Given material:
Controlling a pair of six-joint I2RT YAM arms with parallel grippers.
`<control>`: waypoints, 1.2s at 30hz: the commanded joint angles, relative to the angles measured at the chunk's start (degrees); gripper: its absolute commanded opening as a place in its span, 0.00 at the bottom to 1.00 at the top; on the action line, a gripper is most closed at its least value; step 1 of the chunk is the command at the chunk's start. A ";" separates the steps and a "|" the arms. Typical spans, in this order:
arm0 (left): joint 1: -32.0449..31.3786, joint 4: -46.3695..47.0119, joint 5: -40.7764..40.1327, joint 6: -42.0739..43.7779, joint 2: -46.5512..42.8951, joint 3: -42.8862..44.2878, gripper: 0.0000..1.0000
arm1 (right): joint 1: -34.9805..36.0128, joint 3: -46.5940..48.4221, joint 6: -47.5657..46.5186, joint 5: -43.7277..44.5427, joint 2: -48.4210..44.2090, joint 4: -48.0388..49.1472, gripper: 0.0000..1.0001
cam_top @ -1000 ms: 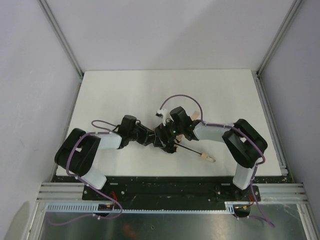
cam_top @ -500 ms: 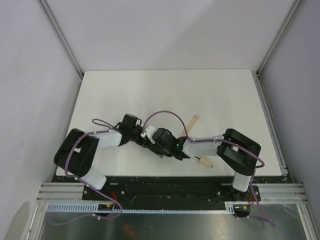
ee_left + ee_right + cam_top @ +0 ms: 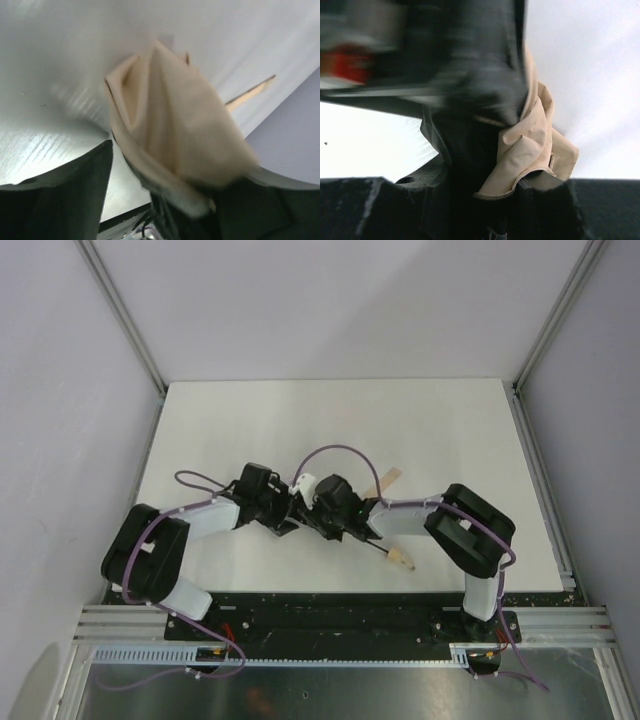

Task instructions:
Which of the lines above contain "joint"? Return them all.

Task output:
Controlling a pair of six-joint I2RT YAM arms with parallel grippers.
`<control>`: waypoints, 1.2s at 30hz: the commanded joint angles, relative to the angles measured at the chunk's start (degrees); gripper: its absolute commanded opening as a place in its span, 0.00 at the bottom to 1.00 at the top; on the action line, a gripper is most closed at its least value; step 1 of the chunk is the command at the chunk's start. A ";" separates the steps and a "|" the arms. Typical spans, in this order:
arm0 (left): joint 1: -32.0449..31.3786, joint 4: -46.3695..47.0119, joint 5: -40.7764..40.1327, joint 6: -42.0739..43.7779, joint 2: -46.5512..42.8951, joint 3: -42.8862..44.2878, gripper: 0.0000..1.0000
arm1 (right): joint 1: -34.9805..36.0128, joint 3: -46.5940..48.4221, joint 6: -47.5657..46.5186, joint 5: -43.7277..44.5427, joint 2: -48.4210..44.2090, joint 4: -48.0388..49.1472, gripper: 0.0000..1.0001

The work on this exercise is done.